I see her doing the same love/hate jitterbug of doom I've been doing with my TV since I was an isolated, nerdy pre-teen. Ahhh, sweet TV, my non-threatening, androgenesis date to the dance. I hate to admit it but, that big grey box is still were I go when I am bored, emotionally unsatisfied, looking for adventure, etc. Sad, right? I know I'm going to get replies from all those people smart enough to have told TV to sit this on out - for good; but we all need an emotional crutch damn it, and if you don't, then... neat. If you're really upset about her poking fun at Television it probably means you just don't have the heart to laugh in the face of your demons.

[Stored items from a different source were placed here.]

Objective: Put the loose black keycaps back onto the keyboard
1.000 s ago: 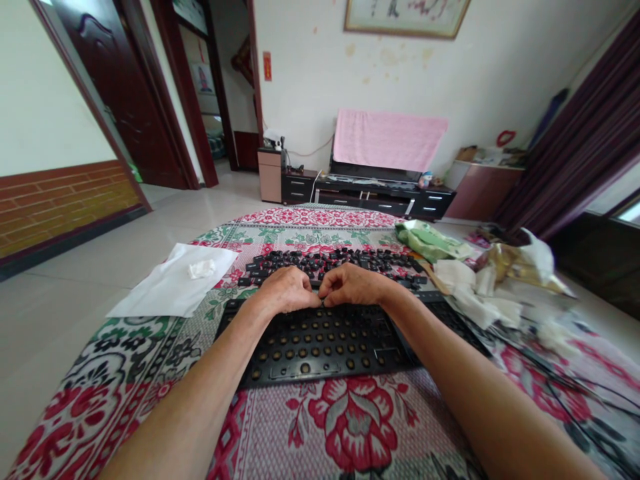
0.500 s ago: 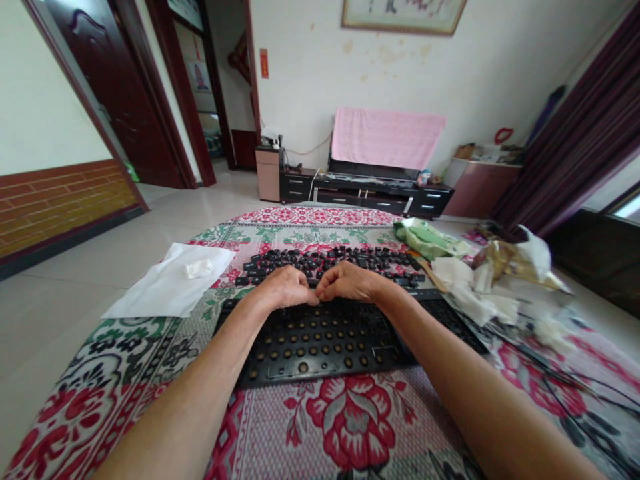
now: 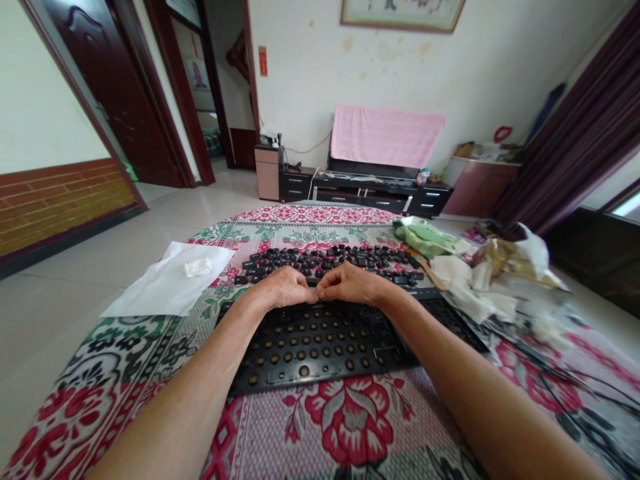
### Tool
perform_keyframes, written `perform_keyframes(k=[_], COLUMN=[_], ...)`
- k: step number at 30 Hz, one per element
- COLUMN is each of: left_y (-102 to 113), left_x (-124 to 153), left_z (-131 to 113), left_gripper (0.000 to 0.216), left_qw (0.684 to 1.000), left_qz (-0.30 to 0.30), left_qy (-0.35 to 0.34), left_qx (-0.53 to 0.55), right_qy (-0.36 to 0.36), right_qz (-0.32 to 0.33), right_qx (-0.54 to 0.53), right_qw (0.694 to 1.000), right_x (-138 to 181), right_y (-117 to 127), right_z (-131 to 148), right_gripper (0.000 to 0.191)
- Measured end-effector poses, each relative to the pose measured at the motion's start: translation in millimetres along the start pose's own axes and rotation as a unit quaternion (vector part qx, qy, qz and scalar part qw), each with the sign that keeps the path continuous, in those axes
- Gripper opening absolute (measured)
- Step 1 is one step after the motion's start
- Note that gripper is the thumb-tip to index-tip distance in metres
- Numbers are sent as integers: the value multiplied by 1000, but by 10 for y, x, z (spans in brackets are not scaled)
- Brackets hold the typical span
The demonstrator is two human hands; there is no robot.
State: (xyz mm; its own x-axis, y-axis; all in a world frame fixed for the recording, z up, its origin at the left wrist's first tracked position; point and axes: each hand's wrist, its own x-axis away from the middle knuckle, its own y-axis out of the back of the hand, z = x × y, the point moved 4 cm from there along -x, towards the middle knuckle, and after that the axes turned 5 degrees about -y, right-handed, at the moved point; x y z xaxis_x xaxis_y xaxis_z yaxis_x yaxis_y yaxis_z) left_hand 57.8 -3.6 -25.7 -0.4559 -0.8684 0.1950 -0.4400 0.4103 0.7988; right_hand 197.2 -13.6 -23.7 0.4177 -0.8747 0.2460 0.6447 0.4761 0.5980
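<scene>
- Basically, both hands are held close together over the far edge of the keyboard (image 3: 310,350), knuckles up, fingers curled.
- Left hand (image 3: 286,288) and right hand (image 3: 350,283) are nearly joined at thumbs and fingertips; whether anything is pinched between them cannot be told, as the tips are too small and partly hidden.
- Keyboard: black, flat, long; laid on the cloth (image 3: 350,420) under the wrists, partly covered by the right forearm. Rows of round, brownish key seats are exposed.
- Loose keys (image 3: 280,257), black, blocky, are heaped in a wide band just beyond the hands.
- Cloth is patterned with red flowers, green leaves and a fine mesh print.
- At left, a smooth white sheet (image 3: 145,290) is topped by a crumpled wad (image 3: 198,268).
- At right, a wrinkled green pack (image 3: 427,237), soft creased tissues (image 3: 465,290) and thin dark cables (image 3: 575,387) are strewn.
</scene>
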Motion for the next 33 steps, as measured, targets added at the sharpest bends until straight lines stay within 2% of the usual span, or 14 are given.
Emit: perform_keyframes(k=[2, 7, 12, 17, 25, 33], left_y=[-4, 2, 7, -3, -20, -9], left_x=[-2, -1, 3, -8, -20, -7], left_z=[9, 4, -5, -6, -30, -23], left_gripper=[32, 32, 32, 31, 28, 25], left_qw=[1000, 1000, 1000, 1000, 999, 1000], left_qz=[-2, -4, -3, -6, -16, -19], left_qy=[-3, -6, 0, -4, 17, 2], left_qx=[-2, -3, -5, -7, -27, -1], right_qy=[20, 2, 23, -14, 25, 68], right_qz=[4, -25, -26, -37, -11, -5], right_qx=[13, 15, 4, -11, 17, 30], right_qw=[1000, 1000, 999, 999, 999, 997], right_x=[13, 9, 21, 3, -20, 5], right_y=[6, 18, -5, -12, -6, -1], right_z=[-11, -62, -24, -17, -35, -42], right_gripper=[20, 19, 16, 12, 14, 19])
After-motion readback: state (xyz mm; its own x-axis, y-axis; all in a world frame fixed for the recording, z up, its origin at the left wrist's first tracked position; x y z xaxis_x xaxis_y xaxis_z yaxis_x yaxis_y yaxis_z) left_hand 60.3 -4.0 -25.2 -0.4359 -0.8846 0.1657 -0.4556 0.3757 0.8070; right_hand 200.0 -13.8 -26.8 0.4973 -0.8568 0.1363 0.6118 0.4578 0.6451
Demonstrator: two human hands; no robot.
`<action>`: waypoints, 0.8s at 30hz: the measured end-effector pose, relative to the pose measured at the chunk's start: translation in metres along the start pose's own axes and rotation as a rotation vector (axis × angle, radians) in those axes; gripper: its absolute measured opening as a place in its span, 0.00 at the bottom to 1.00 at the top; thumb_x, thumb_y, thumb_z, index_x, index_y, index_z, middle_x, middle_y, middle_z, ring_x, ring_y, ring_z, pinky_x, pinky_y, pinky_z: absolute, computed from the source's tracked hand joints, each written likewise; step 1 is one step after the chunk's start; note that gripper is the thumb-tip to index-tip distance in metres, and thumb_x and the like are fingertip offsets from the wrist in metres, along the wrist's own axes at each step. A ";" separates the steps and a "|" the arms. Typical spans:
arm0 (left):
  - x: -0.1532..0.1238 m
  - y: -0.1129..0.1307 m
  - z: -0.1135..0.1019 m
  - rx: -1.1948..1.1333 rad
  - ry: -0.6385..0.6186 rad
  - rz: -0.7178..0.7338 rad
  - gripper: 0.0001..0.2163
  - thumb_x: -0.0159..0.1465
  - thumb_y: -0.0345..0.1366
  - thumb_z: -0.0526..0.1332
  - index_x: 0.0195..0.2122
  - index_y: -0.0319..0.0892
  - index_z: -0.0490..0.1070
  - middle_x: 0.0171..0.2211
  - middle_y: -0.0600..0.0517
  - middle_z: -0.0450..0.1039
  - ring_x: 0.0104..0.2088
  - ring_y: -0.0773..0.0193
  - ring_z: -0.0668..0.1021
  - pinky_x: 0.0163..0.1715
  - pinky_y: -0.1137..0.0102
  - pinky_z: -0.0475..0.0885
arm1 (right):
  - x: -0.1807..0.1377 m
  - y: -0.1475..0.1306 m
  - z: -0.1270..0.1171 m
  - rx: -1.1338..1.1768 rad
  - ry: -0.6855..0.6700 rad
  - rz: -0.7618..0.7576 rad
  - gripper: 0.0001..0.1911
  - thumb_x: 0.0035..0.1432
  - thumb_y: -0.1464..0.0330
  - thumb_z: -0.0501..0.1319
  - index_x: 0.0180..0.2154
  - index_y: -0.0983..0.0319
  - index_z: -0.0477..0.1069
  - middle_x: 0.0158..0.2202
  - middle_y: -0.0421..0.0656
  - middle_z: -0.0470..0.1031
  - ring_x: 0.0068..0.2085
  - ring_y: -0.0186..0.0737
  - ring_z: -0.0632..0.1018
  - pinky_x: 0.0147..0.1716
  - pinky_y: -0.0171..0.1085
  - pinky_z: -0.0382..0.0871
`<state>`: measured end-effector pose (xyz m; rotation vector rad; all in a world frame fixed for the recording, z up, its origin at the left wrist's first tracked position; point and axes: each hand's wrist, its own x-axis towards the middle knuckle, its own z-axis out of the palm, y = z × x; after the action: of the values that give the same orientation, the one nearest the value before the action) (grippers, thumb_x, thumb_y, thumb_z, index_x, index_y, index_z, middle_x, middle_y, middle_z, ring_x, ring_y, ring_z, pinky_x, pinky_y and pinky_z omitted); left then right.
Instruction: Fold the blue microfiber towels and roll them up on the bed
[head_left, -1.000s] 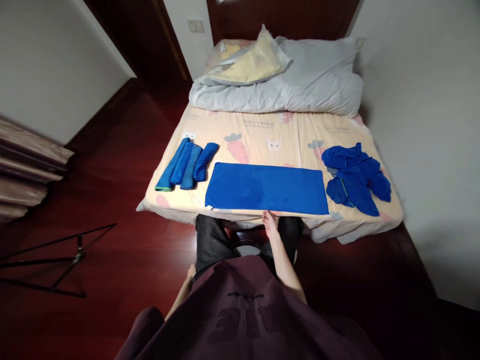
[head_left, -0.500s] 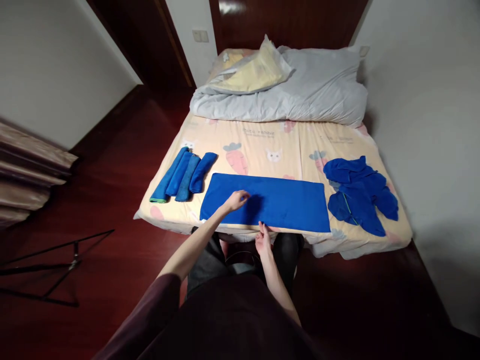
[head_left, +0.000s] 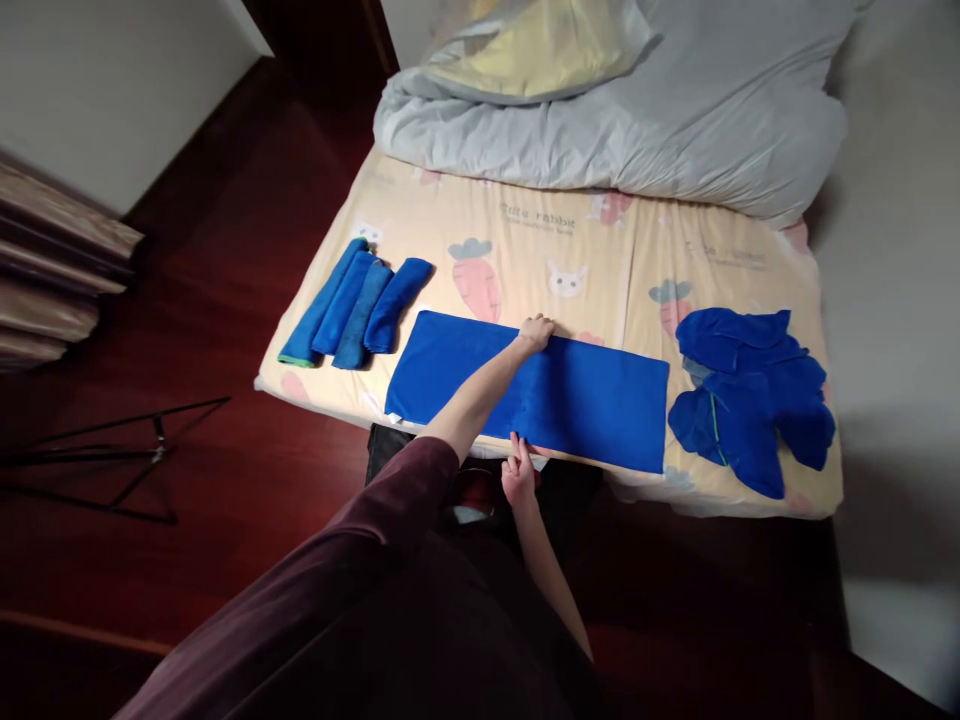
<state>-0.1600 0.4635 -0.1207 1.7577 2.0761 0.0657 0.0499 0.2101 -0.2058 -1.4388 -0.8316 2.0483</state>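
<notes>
A blue towel [head_left: 600,400] lies flat along the near side of the bed, long side crosswise. My left hand [head_left: 537,332] is stretched across it to the far edge. Its fingers are bent down over that edge, closed on the cloth, with the tips hidden. At the near edge, my right hand [head_left: 519,475] is palm up, two fingers extended against the towel's border and the others curled. Several rolled blue towels [head_left: 364,315] lie side by side to the left. To the right is a loose heap of crumpled blue towels [head_left: 757,390].
The bed [head_left: 420,210] has a yellow sheet with carrot and rabbit prints. A grey quilt [head_left: 720,110] is bunched at the far end, with a yellow item in a clear bag [head_left: 555,50] on it. A black stand [head_left: 157,450] is on the floor at left.
My left hand has moved from above the towel's left middle to its far edge. My right hand stays at the near edge. The view has tilted down and closer to the bed.
</notes>
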 end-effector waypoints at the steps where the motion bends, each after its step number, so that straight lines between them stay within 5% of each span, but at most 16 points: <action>1: 0.001 0.001 0.001 -0.011 0.009 -0.018 0.18 0.69 0.25 0.53 0.56 0.39 0.74 0.56 0.39 0.73 0.61 0.51 0.71 0.60 0.59 0.69 | 0.000 0.000 0.000 -0.014 -0.001 0.004 0.27 0.68 0.52 0.50 0.57 0.60 0.72 0.61 0.52 0.75 0.21 0.33 0.62 0.25 0.39 0.66; 8: 0.005 0.010 -0.004 -0.047 -0.051 -0.162 0.18 0.69 0.25 0.54 0.57 0.39 0.74 0.57 0.38 0.71 0.57 0.50 0.76 0.58 0.59 0.70 | -0.002 -0.005 0.000 -0.099 -0.003 -0.006 0.28 0.72 0.56 0.44 0.62 0.62 0.70 0.63 0.53 0.73 0.22 0.34 0.66 0.25 0.38 0.67; 24: 0.011 -0.002 -0.015 -0.168 -0.030 -0.176 0.15 0.71 0.31 0.55 0.56 0.42 0.73 0.53 0.39 0.74 0.54 0.51 0.79 0.52 0.63 0.73 | -0.001 -0.006 -0.003 -0.148 -0.004 -0.034 0.28 0.71 0.54 0.47 0.60 0.62 0.72 0.62 0.52 0.75 0.20 0.32 0.64 0.25 0.37 0.69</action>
<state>-0.1681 0.4773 -0.1111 1.4651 2.1280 0.1566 0.0536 0.2139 -0.2021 -1.4881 -1.0207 2.0015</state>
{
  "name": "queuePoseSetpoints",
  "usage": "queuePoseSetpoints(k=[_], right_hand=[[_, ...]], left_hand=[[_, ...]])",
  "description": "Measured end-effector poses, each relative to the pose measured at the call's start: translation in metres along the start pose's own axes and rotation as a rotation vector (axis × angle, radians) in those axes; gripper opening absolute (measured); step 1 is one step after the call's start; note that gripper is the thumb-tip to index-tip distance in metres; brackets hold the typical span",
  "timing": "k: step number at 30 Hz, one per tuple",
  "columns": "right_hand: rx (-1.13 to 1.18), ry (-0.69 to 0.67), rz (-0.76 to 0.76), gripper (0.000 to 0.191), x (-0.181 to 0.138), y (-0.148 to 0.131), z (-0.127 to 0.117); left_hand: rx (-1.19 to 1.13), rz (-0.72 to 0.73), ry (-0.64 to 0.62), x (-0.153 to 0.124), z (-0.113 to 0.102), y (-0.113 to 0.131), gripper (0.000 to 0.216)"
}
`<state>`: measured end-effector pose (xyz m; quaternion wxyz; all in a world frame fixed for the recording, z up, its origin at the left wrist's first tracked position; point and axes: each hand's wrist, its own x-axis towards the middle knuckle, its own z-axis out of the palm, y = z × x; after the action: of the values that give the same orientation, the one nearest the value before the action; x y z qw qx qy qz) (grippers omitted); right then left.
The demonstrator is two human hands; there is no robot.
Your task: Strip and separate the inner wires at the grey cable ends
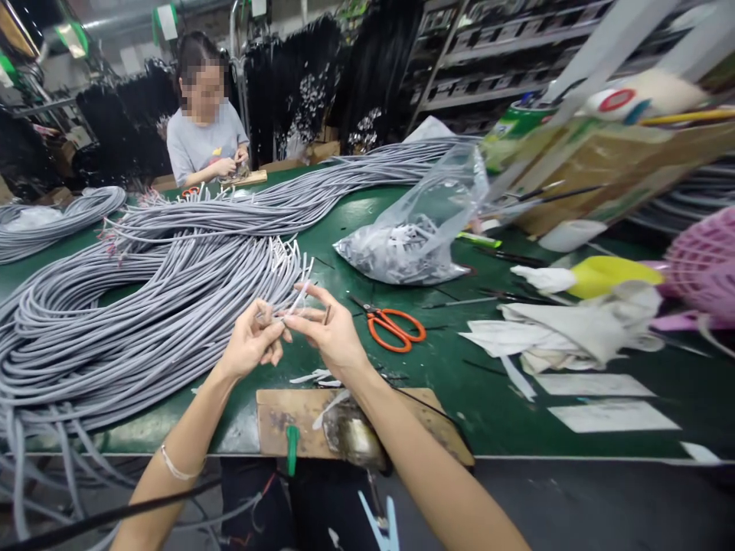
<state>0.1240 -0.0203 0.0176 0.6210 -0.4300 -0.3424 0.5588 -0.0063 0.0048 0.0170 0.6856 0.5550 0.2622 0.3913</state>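
Nearest me, a wooden board (281, 413) lies at the edge of the table (505, 417). Beyond it, my left hand (256, 340) and right hand (330, 329) come together, fingertips pinched on a thin white strip (298, 298) beside the grey cables (155, 325). Scissors (376, 314) lie to the right, a clear bag (402, 249) behind; farther off, a co-worker (200, 153) sits.

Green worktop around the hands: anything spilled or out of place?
Loose white scraps lie on the green worktop just beyond the brown wooden board; a pale strip lies over the board. They look stray, since a clear plastic bag holds small grey-white pieces.
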Motion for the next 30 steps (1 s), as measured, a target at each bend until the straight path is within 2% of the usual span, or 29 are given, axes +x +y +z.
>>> queuePoseSetpoints(k=[4, 7, 13, 22, 24, 28, 30], right_hand=[[-0.061, 0.156, -0.174, 0.052, 0.0, 0.003, 0.0], [-0.109, 0.186, -0.296, 0.044, -0.001, 0.004, -0.001], [-0.129, 0.128, -0.284, 0.037, -0.003, 0.005, -0.005], [-0.076, 0.206, -0.157, 0.042, 0.003, 0.004, -0.007], [-0.099, 0.206, -0.158, 0.041, 0.004, 0.005, -0.007], [-0.177, 0.152, -0.212, 0.036, 0.003, 0.007, -0.008], [-0.219, 0.123, -0.239, 0.034, 0.002, 0.008, -0.008]], left_hand=[[-0.022, -0.011, 0.108, 0.001, 0.009, -0.003, 0.054], [-0.083, 0.012, 0.244, 0.003, 0.014, -0.006, 0.057], [-0.218, 0.079, 0.481, 0.006, 0.012, -0.002, 0.063], [-0.319, 0.109, 0.553, 0.005, 0.003, 0.009, 0.056], [-0.313, 0.077, 0.539, 0.005, 0.001, 0.012, 0.052], [-0.182, -0.062, 0.453, 0.007, -0.001, 0.01, 0.062], [-0.125, -0.08, 0.454, 0.008, 0.0, 0.006, 0.051]])
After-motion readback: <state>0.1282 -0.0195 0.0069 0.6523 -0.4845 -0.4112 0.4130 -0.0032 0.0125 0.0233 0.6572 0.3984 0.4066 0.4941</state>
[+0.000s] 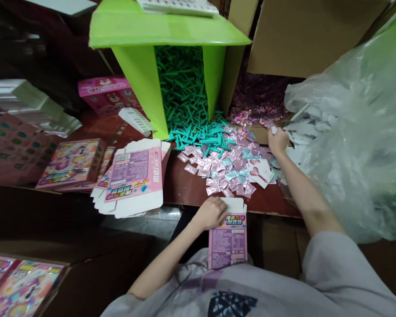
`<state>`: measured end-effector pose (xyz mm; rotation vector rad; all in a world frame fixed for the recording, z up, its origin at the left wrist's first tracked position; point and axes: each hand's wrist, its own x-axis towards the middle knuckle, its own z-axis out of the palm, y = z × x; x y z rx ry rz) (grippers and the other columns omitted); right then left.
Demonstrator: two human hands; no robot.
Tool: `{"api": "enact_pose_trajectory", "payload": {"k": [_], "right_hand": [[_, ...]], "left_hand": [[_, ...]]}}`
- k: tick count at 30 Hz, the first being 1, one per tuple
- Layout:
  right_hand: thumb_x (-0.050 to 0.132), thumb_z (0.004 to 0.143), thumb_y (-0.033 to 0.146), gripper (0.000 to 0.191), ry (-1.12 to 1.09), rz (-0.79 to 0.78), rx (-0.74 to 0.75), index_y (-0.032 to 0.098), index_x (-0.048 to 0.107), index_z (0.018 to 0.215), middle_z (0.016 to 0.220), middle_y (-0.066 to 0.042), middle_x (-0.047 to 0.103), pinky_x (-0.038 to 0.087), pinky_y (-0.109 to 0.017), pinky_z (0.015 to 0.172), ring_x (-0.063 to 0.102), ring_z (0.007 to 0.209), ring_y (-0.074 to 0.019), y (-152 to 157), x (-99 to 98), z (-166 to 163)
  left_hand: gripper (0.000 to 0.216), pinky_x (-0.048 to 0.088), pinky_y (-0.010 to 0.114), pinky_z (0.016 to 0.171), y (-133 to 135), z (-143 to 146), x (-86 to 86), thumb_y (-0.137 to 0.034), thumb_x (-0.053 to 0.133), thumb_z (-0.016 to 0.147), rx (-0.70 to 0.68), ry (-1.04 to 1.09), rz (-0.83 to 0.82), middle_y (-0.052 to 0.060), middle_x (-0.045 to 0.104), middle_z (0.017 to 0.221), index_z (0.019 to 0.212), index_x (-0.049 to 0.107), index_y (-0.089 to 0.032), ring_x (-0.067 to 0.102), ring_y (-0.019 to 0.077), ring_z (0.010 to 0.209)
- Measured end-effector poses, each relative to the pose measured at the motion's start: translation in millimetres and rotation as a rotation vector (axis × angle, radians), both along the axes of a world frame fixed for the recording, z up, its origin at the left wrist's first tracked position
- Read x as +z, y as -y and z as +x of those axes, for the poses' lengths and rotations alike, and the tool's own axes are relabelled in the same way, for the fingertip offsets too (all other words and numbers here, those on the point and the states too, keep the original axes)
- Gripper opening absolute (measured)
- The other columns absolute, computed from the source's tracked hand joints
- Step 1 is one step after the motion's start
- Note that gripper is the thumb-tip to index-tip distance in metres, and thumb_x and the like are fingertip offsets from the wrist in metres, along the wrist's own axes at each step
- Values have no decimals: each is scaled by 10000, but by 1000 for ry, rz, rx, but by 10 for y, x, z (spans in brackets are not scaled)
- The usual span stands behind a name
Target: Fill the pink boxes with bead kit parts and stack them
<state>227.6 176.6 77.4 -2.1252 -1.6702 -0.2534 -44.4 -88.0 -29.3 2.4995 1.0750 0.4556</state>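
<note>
My left hand [211, 214] is closed over the top edge of a pink and purple printed carton [228, 244], which stands against my lap with its white end flap up. Farther right, my right hand [278, 141] is closed at the edge of a pile of white pieces [312, 123]. A small whitish bit shows at its fingertips, too small to name. Just left of that hand are small pink and pale blue sachets [224, 171], with a white printed card [260, 172] lying on them.
Green sticks [185, 97] spill from a lime-green box [135, 75]. Flattened pink cartons [135, 176] are stacked at left, beside a filled box [72, 160]. A cardboard box [284, 39] holds small colourful packets [247, 116]. Clear plastic sheeting [359, 145] bulges at right.
</note>
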Motion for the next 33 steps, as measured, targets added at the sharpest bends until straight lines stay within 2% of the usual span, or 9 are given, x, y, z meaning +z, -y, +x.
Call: {"api": "enact_pose_trajectory", "payload": {"k": [3,6,10,13,18,21,25,28,33], "right_hand": [[398,897,509,441,-346,185,280,131,625,884,769,-101,613,452,-322,693,556,718,-191,578,140,-140],[545,789,605,426,-813,-67,559,181,578,757,576,4,467,369,-252,502,406,510,-109,1310,135,-300],[664,686,619,455,-1089,-448,641,174,565,686,538,30,413,283,-221,438,328,462,-69,1956,-18,-457],[676,677,614,465,-1116,-590,659,171,541,640,509,49,357,224,-210,428,272,453,-53,2035,-123,-496],[665,702,590,448,-958,-715,765,154,572,669,582,24,459,292,-224,500,367,537,-77,1918,-240,-476],[616,767,566,434,-793,-777,886,151,573,647,598,19,477,325,-239,557,385,586,-95,1897,-311,-509],[587,785,585,466,-638,-815,988,159,566,597,593,17,487,342,-246,578,400,592,-107,1932,-317,-660],[578,782,614,445,-662,-695,949,175,642,757,651,4,536,392,-265,621,467,629,-132,1988,-222,-766],[266,826,766,676,-1088,-56,737,212,618,983,746,-43,545,464,-334,687,536,708,-178,2068,-178,-761]], "left_hand": [[216,444,383,855,52,105,30,-219,484,811,-63,105,-64,115,600,961,984,590,-148,535,249,920],[483,421,393,969,28,176,28,-94,480,732,-57,264,-126,131,545,1172,1210,495,-161,495,254,1100],[561,331,499,1054,-64,197,-88,-44,464,754,170,440,-82,152,448,1311,1296,431,-188,405,278,1247],[507,346,504,1052,-92,180,-208,-119,542,769,347,682,-143,149,472,1265,1262,448,-188,442,275,1228],[618,513,394,897,-23,111,-296,-43,426,709,320,1179,-415,118,576,1185,1301,357,-209,598,210,1094],[497,556,358,817,27,62,-231,-67,453,722,330,1112,-364,133,487,1332,1194,517,-209,580,237,1143],[554,485,410,984,30,53,-106,-168,612,747,346,1059,-169,144,474,1383,1288,498,-208,505,260,1247],[415,524,360,898,2,58,-112,-240,683,747,372,1005,-194,110,659,1143,1152,605,-193,648,208,997],[226,540,287,726,11,-27,-272,-311,660,780,845,1078,-190,69,716,946,961,681,-178,674,180,828]]}}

TV is so engrained in our lives that it needs to be mocked. Any establishment, especially those that hold a lot of power (see most living rooms in America) TV will kill you and anyone you ever loved! It is a poisonous cheese that may look and even at times taste delicious, but it will eventually choke you, or just slowly clog your arteries until it's too late to save your heart. Yay!
Anyway, my point was, I takes great minds to try and nibble tiny holes in the great cheese of monolithic powers that be. Heather takes bigger cheesier bites than your normal TV reviewer, and I, for one, like it. Quite.